The practical utility of stop piers in long arched viaducts is, perhaps, rather in checking movement of the tops of piers under moving load than in arresting actual failure of a series of arches. That the tops of piers do move very sensibly need not be doubted. The author has attempted to measure this in the case of piers about 60 feet to the springing, by means of a theodolite placed below, but has reached no more definite result than that a movement existed, of which he was not able to determine the amount. If in a viaduct some arches are more heavily loaded than others, each spreading slightly, the end piers of the group will move amounts which together equal the sum of the individual span spreads, with a tendency in the arches beyond those of the group overloaded to rise.
This rocking may be detrimental both to the piers and arches, and helps to account for the disintegration of mortar in arches and piers, which not infrequently happens. The soffits will sometimes be seen with a thick incrustation of lime, which has washed out of the joints, or from limestone ballast above, where this has been in use. Arches of tall viaducts may, indeed, become in so bad a condition that pieces of stone or brick will drop out, necessitating repair at heavy expense, of which scaffolding is commonly a large part.
Tall piers may be found badly out of the upright due to sinking of foundations. A marked case of this kind came under the author’s notice—a viaduct of fifteen semicircular arches, in which, though many piers were wanting in truth, one in particular was about 1 foot 4 inches out of vertical, making one side of the shaft plumb, and doubling the normal batter of the other. Inquiry showed that in this instance the pier had never been upright from its earliest history dating back thirty-six years. This makes clear the desirability, to avoid hasty conclusions, of ascertaining, when it is possible to do so, the complete record of any structure.
A bridge fifty-eight years old, of three skew spans, carrying a railway over a canal, and having somewhat flat brick arches with stone quoins upon low piers, developed the somewhat unusual defect, as to the centre arch, of splitting along its length for about 10 feet, parallel to and some 7 feet from one face. In this case there was reason to believe that there had been considerable local settlement of the piers on that side of the bridge. The arches were otherwise in bad condition, the brickwork poor, and the mortar decayed. Each arch was down at the centre, and displayed a fault not unusual where bad brickwork joins up to good cut stonework, the quoins showing a tendency to separate from the brick rings. Below the bridge were coal-workings.
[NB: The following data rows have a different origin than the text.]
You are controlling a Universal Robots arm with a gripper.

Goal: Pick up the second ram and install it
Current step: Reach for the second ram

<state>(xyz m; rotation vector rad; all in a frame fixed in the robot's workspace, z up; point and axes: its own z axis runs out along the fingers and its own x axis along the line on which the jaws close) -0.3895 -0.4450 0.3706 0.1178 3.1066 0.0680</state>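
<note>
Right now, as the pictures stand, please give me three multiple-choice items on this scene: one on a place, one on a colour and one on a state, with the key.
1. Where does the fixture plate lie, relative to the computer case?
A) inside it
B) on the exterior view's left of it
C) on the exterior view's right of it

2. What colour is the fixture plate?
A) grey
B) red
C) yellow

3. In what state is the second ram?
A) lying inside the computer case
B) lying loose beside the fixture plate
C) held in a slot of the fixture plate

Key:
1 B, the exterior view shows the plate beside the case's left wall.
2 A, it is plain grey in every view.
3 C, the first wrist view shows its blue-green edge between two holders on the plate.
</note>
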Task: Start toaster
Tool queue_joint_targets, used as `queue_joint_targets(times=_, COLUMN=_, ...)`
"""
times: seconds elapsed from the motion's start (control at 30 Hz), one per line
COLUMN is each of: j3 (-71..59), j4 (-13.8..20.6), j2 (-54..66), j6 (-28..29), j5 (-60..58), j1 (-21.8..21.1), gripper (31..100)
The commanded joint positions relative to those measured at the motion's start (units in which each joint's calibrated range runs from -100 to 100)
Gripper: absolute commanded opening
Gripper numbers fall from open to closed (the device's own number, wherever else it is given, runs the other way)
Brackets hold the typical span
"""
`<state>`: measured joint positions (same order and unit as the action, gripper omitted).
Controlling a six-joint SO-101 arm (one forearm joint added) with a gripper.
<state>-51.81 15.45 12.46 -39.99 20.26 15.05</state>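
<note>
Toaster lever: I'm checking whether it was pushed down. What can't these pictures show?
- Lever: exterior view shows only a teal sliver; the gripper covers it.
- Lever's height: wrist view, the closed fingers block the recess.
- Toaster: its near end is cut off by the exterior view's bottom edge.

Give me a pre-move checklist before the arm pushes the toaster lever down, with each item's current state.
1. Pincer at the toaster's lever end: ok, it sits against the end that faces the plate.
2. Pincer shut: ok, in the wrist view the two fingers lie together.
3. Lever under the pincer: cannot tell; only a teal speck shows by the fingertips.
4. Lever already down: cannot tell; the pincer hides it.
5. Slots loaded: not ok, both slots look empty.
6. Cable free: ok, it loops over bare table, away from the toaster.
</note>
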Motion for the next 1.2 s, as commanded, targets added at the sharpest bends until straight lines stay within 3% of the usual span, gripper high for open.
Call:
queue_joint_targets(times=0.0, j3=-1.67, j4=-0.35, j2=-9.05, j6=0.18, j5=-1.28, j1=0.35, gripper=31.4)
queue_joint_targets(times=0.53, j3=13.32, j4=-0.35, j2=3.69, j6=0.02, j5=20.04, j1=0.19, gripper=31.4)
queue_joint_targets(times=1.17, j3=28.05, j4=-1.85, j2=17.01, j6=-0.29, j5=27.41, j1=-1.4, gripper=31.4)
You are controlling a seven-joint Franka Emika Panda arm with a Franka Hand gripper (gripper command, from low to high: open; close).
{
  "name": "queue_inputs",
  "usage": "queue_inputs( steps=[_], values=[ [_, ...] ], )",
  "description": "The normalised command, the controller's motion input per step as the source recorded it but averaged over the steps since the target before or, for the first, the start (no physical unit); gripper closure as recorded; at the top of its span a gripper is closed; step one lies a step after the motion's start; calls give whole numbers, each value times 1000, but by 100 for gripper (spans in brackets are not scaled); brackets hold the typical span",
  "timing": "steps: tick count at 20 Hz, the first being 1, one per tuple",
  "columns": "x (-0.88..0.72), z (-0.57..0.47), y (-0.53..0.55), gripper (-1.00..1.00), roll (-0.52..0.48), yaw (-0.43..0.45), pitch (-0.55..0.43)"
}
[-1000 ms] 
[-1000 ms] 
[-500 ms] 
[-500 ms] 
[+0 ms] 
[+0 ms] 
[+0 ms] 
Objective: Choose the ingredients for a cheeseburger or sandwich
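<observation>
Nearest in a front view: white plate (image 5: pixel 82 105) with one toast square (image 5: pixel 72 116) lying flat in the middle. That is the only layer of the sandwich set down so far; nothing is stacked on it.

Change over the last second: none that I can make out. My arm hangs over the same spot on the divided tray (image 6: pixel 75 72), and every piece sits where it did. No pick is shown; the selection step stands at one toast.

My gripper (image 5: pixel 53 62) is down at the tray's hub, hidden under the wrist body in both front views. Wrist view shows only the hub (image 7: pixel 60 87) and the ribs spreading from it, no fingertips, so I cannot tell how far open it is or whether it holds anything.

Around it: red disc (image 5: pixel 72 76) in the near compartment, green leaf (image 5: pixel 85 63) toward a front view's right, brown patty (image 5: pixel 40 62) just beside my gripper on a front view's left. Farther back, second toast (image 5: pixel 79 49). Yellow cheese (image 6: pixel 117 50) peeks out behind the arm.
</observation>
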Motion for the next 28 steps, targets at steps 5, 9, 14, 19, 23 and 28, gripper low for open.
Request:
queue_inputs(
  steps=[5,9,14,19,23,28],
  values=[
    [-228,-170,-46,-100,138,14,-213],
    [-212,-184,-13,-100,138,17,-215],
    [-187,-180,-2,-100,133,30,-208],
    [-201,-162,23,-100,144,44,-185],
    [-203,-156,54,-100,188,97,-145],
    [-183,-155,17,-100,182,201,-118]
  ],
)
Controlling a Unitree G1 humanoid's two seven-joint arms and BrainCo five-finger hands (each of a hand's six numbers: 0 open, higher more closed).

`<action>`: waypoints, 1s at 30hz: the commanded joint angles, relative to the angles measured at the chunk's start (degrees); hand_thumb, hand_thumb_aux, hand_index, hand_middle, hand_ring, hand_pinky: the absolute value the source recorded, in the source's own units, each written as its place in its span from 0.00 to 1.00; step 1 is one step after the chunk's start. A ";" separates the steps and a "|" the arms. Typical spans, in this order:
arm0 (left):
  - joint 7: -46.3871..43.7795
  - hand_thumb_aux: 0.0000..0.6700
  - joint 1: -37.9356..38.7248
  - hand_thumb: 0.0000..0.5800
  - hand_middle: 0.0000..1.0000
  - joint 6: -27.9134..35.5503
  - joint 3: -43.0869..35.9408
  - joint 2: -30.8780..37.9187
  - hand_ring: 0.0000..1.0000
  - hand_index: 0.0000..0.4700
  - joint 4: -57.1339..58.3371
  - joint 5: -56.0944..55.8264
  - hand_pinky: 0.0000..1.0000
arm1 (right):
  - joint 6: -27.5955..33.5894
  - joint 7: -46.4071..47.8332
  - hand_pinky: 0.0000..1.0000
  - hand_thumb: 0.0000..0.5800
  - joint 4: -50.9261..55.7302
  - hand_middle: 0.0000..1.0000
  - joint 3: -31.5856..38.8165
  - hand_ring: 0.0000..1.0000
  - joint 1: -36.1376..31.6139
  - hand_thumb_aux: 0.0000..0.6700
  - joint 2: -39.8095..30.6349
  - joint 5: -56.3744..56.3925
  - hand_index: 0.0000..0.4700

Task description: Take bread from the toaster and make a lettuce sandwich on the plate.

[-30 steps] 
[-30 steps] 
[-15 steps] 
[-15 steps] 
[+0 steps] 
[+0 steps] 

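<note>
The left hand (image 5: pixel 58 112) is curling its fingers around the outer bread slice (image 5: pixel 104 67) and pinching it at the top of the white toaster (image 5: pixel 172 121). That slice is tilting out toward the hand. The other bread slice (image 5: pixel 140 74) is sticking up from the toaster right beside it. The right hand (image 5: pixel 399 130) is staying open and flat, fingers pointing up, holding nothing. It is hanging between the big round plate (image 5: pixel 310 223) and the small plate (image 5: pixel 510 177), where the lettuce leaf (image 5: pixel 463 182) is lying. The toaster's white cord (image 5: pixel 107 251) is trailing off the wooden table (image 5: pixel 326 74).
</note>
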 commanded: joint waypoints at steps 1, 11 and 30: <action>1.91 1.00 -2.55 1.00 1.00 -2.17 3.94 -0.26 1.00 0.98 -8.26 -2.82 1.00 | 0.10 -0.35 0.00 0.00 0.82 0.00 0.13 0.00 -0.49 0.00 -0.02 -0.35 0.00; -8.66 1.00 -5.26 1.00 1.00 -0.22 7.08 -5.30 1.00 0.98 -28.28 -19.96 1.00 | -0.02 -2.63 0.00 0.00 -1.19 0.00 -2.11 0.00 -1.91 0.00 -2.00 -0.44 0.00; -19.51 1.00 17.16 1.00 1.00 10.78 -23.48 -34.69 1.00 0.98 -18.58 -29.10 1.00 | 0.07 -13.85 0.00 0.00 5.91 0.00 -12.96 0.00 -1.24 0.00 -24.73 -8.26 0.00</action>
Brick arches built in parallel rings sometimes separate one ring from the other, demonstrating the known propriety of bonding the rings together properly, and of carrying the arch round, when building, at its full thickness.
Fig. 91.
An instance of bridge failure from a somewhat peculiar cause may be quoted as of some interest, largely because the structure was very ancient, having been in existence some 400 years. This bridge, carrying a road, was of the type usual in old masonry bridges over a river, having small arches, thick piers, and solid backings to the arches. Two flood-openings at one end had, by sinking and want of care, become partly closed. The centre arch had, however, been widened about 140 years previously. During a severe flood, the swollen river, overflowing its banks, trespassed upon a timber yard a little above bridge, and washed down into the stream a large quantity of sawn timber; this, unable to get through the main arch with freedom, compacted into a serious obstruction. The flood water, thus checked in its passage, seems to have scoured below the timber, and robbed the piers of such support as they formerly had (see [Fig. 91]). The bridge stood in this condition till the water lowered, when the middle part of the structure broke up, and subsided into the hole which had been washed out. But for the monolithic character of the old work it is probable the bridge would have failed long before, as the gravel bed on which the piers stood had been partly undermined for very many years. The case is instructive, as showing how a slight accident—powerless by itself to work mischief—may be very damaging when allied with so powerful an agent as running water.